In our first issue in October 2006, we asked several researchers to tell us what their idea of ‘nanotechnology’ was1. Quoting from that feature, Prof. Mauro Ferrari, a pioneer in nanomedicine, wrote: “At the nanoscale there is no difference between chemistry and physics, engineering, mathematics, biology or any subset thereof.” And therein lies the beauty of it. There’s something appealing and captivating in understanding, manipulating and engineering matter and interactions at the smallest possible level; and from such an understanding build structures and materials with novel and desired properties, in complete control of the structure–properties relationship. This perception transcends traditional scientific fields. Like a conceptual black hole, doing nanoscience and nanotechnology continues to attract practitioners from all sides. And it’s a party.

Exchanging ideas with researchers from different scientific background results many a times in pure intellectual delight and great collaborations, because looking sideways is always where the more interesting ideas come from. At its core, this great party of minds is what interdisciplinarity is about.

However, this wonderful world of being interdisciplinary is not without its practical downsides. There used to be — and still is in some pockets, sadly — the unjustified stigma that people decide to go interdisciplinary because they are not good enough at their traditional discipline. There is the issue that applying for grants requires specifying one’s own field of research and there are only a few grants specifically targeted to interdisciplinary research. There is the issue of belonging (or not) to a specific department that many a times is strongly anchored to a traditional field, with direct repercussions to promotion and tenure. There is the issue that, in order to productively collaborate with someone from a different field, one needs to find a common language — this can turn into a frustrating challenge. And then there is the issue of publishing one’s own work, where one of the most heard complaints is that it is generally hard for editors and reviewers to properly evaluate interdisciplinary work.

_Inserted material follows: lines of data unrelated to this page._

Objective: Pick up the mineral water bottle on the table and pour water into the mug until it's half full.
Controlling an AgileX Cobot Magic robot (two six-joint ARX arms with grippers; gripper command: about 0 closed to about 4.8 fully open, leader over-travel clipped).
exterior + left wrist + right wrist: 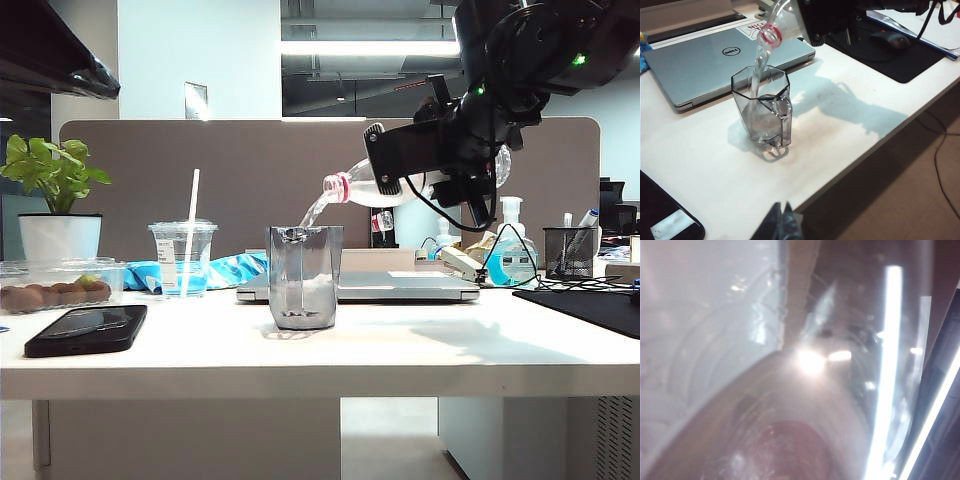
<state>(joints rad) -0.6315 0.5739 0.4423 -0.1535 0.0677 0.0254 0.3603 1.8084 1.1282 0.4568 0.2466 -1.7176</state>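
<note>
Mineral water bottle (400, 188), clear ribbed thin plastic, feels light and crushable, so my right gripper (432, 172) clamps its body gently while my left gripper (781, 220), seemingly closed, holds nothing.

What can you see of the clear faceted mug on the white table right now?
The clear greyish faceted plastic-looking mug stands upright on the white table, in front of a silver laptop. It has an angular rim and a side handle. A stream of water falls into it from the tilted bottle; it is partly filled.
</note>
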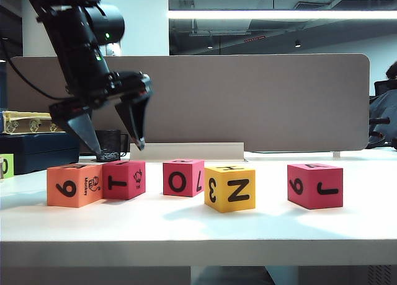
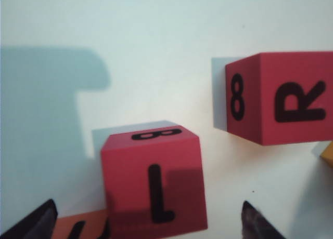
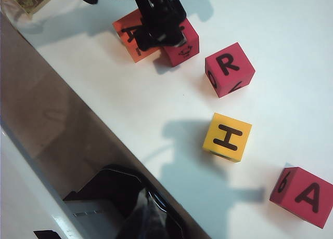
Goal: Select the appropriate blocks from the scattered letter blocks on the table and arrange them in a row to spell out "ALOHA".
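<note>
We saw left hand (image 1: 113, 145) spread, hovering above orange block (image 1: 73, 184) and touching pink T block (image 1: 124, 179) at worktop (image 1: 186, 226) left. Right hand out of view, pressed together. Three other blocks in row rightward.

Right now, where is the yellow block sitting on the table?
In the exterior view the yellow block sits on the white table just right of centre, close beside the pink-red block showing an O on its left, with another pink-red block standing apart on its right.

Five foam letter cubes (image 1: 186, 177) are sitting in a loose row on the plain white desk (image 1: 198, 226): orange touching pink-red, then pink-red, yellow, pink-red.
</note>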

At Nature Nanotechnology, we are aware of this struggle. We are well-versed with papers spanning the traditional boundaries — our choice of reviewers and how we interpret their reports reflect this; and our text editing is designed to make results widely appreciated. We want to be the primary home of interdisciplinary science, because true to its history, this is how nanotechnology progresses. We are dedicated to highlighting success stories where interdisciplinary approaches have proven particularly productive.

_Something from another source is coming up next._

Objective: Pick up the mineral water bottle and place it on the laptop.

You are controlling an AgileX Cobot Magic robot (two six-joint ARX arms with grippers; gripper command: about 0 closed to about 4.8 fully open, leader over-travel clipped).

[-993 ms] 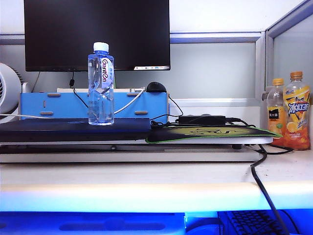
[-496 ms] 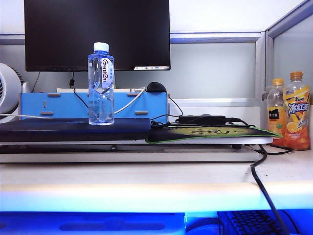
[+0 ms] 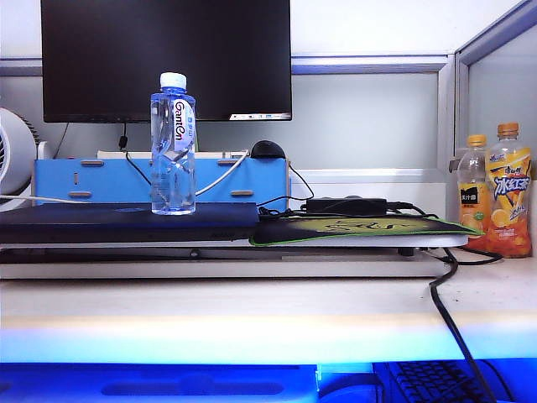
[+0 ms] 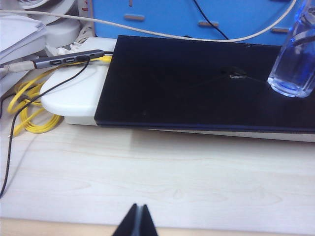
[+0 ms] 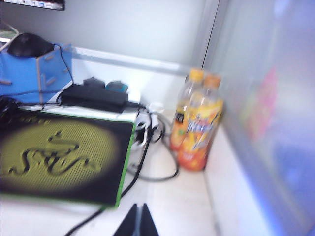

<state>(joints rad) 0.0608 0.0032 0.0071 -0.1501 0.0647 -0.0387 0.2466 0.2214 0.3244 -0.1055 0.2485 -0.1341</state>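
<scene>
Desk (image 3: 252, 319) view from my end: left gripper (image 4: 138, 221) pressed together over bare wood, right gripper (image 5: 137, 220) also pinched closed, empty, near the mouse pad (image 5: 59, 157). Farther back, mineral water bottle (image 3: 173, 143) stands upright on the laptop (image 3: 126, 222).

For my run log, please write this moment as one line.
mineral water bottle: upright on laptop | left gripper: shut | right gripper: shut
</scene>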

We value the effort of looking outside the box, be it just for the thought-provoking ripples that such effort might emanate. In the end, the value we see in interdisciplinary research is that of borrowing from others techniques, tools and expertise, of looking at a problem from different angles and with time create something new: areas that defy traditional boundaries. Perhaps the most striking achievement of this interdisciplinary approach is nanomedicine, as the success of mRNA vaccines has recently shown. This calls for open-minded collaborations or, in a more compact guise, to set up one’s own research group in a way that already comprises students, postdocs and staff members coming from various backgrounds, working on a complex problem.

In a multidisciplinary journal, papers from disparate disciplines stand side-by-side without much in common. Conceptually, the idea can be illustrated as circles, within an arena, without overlap among themselves2.

True, not every paper we publish is interdisciplinary science in a strict sense; and that is fine, because interdisciplinarity cannot survive without vertical investigations from which to draw on. But the effort of bridging gaps and creating common ground between disciplines will always be appreciated at Nature Nanotechnology. We see both approaches of doing nanoscience as extremely valuable and living alongside one another (see image, where now overlapping circles are the main actors). This is so, because all findings are going to pertain to the same length scale; ubiquitous phenomena operate at the nanoscale, such as quantum effects, van der Waals interactions, Brownian fluctuations, to name the most widely researched at the moment; findings that might seem specific to a certain system could appear in different guises in others.

One can then stretch this notion of interdisciplinary science more generally, as applied to tackling societal challenges in a holistic manner. But more on this in future editorials. Suffice to stress here that the benefits of interdisciplinary research go beyond publishing a good paper. They speak to a mindset where nothing is off the table, to the crucial need to open one’s own work to a broad audience of researchers and eventually policy makers. This implies developing a clarity of mind that reflects the way in which science is conveyed.